Again, which salt are the scientists talk about? None of the studies looked at the use of unrefined salt. None tested people who ate refined salt versus those who used unrefined salt. And it would be difficult to conduct such a study assuming we all eat out, eat convenience foods over which we have no control!
Remember all those 80 minerals that are stripped out of table salt? Well, every ten years, the U.S. government does an analysis of thousands of its citizens looking at various markers of health. One such marker has been mineral intake. This survey is known as the National Health and Nutrition Examination Survey (NHANES). Over the last 30 years, NHANES has found a correlation between inadequate levels of minerals and the presence of hypertension.
Could this have anything to do with the fact that table salt has been refined and stripped of minerals? What would happen if all salt used today suddenly were restored to its normal, natural form? I ask as the debate goes one, largely behind closed doors, that if unrefined salts (such as Celtic, Himalayan, Redmond Real Salt, and all those salts that are different colors and flavors from smoky to spicy) have the trace minerals we need, wouldn’t one make the assumption they might actually help prevent and treat hypertension?
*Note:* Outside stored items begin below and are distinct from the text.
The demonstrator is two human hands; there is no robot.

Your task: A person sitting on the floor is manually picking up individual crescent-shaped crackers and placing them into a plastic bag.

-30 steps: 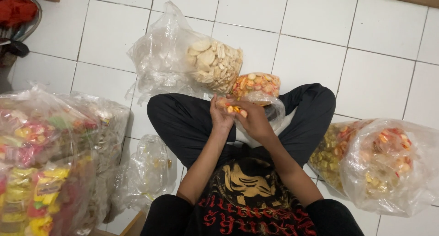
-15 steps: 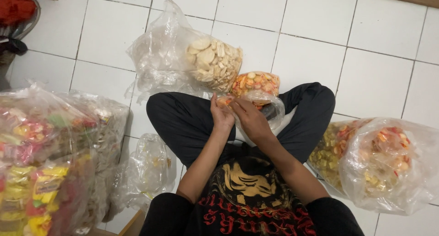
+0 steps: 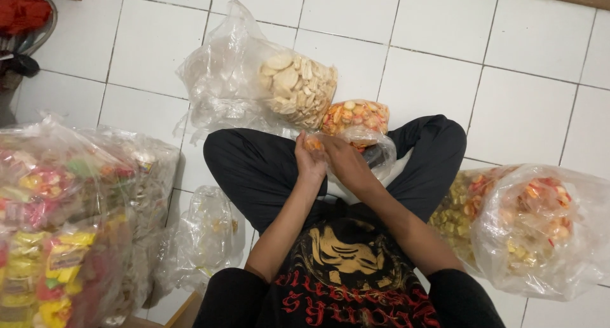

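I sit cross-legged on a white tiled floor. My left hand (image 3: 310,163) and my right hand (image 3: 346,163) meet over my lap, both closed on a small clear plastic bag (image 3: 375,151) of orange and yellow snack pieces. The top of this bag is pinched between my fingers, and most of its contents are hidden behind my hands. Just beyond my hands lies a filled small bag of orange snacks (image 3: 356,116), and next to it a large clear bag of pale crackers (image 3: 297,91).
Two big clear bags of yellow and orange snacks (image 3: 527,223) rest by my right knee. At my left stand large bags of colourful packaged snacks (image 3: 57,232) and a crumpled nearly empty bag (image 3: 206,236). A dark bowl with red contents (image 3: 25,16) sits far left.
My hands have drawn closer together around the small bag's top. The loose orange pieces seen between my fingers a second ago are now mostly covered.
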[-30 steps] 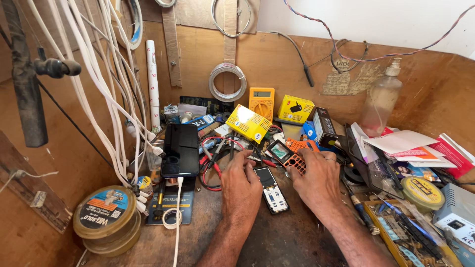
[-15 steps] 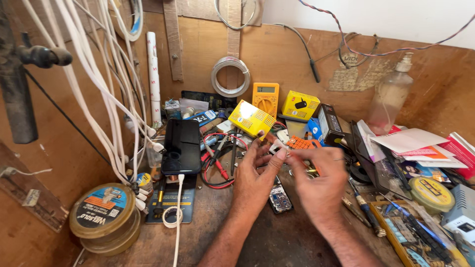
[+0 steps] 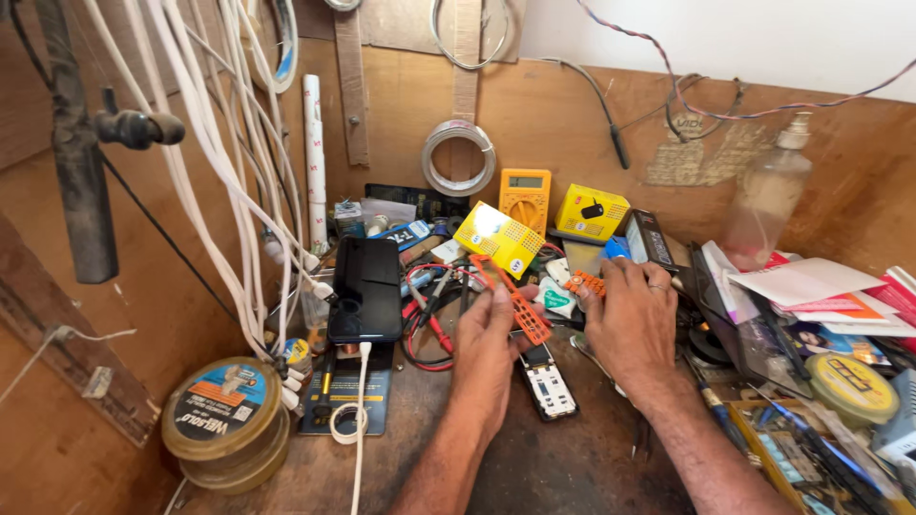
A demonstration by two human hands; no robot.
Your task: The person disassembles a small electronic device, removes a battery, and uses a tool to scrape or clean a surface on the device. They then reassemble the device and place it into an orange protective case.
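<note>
The left hand [image 3: 487, 348] is up off the bench, fingers closed on a long orange strip [image 3: 510, 296], a slotted plastic piece pinched near its lower end. The strip's long axis runs on a slant, from upper left near the yellow box [image 3: 496, 236] down to the right, ending just above the open remote [image 3: 546, 383]. That remote lies flat on the bench between the two wrists, its long axis pointing roughly away from the person, a touch nearer the left hand.

The right hand [image 3: 632, 319] sits palm down, fingers spread fairly wide over the clutter, its fingertips touching a small orange piece [image 3: 584, 283]; whether it actually grips it cannot be told. The two orange parts lie near each other but apart, the strip to the left.

Outward now: a black phone [image 3: 365, 289] lies to the left with a white cable plugged in, red-handled pliers [image 3: 429, 305] beside it. An orange meter [image 3: 525, 197] leans on the back wall, and a solder tin [image 3: 224, 417] sits at the near left.
</note>
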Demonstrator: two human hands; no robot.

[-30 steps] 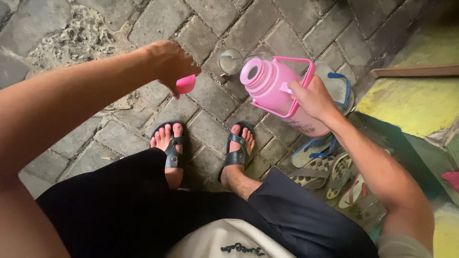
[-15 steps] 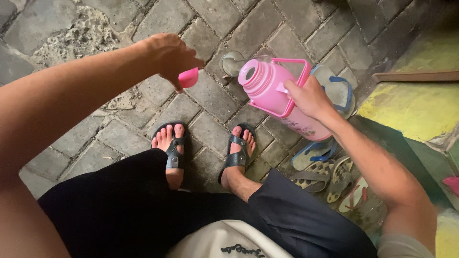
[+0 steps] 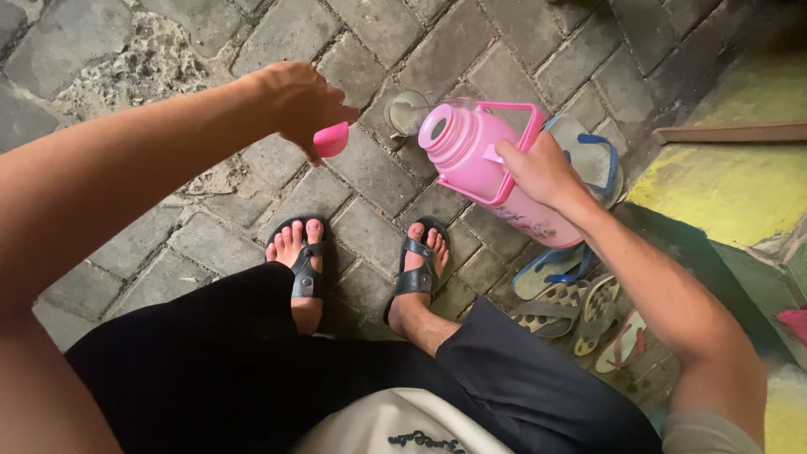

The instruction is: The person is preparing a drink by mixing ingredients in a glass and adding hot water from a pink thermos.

There are books written about healing using real salts. Some recommend using ½ teaspoons of unrefined salt per day in two quarts of water and drinking that to help digestive illness, make the immune system work better, improve energy levels and brain function. One such book is Salt Your Way to Health. Some give directions for making sole.
Unrefined salt is great for brushing your teeth (I combine Redmond Real Salt from Central Utah’s mineral-rich salt deposit from an ancient sea) with baking powder and keep the mixture in a jar). When used as a tooth powder on my toothbrush, this homemade tooth powder balances pH in the mouth and works against gum bleeding, periodontal diseases, ulcers and bad breath.
Away from teeth and back to flavor, unrefined salt crystals, in addition to being different colored, have different shapes too. And their different shapes change how we perceive the saltiness on our tongue. Smaller salt crystals too allowed for 20 percent less sodium in a test potato chip without affecting consumer preference. Refined salt crystals are typically finer than real salts, which seems a vote in table salt’s favor, but even so, taste testers found that because of their herbal, smoky, earthy flavors, 30 percent less of unrefined salt was needed to give food a “Wow!”
While the scientists duke it out and huge amounts of refined salt are given to humans and animals in studies to induce a hypertensive effect, I’m going to eat real, good salt. To me it’s the issue of whole versus broken down and denatured (made unnatural so products look “pure,” will keep longer on shelves, etc.). Whole wheat flour versus white flour. White sugar versus sugars that haven’t been bleached or refined.
I’m going to eat real, good salt not only because it seems more natural to me, but because they have more complex and interesting flavors.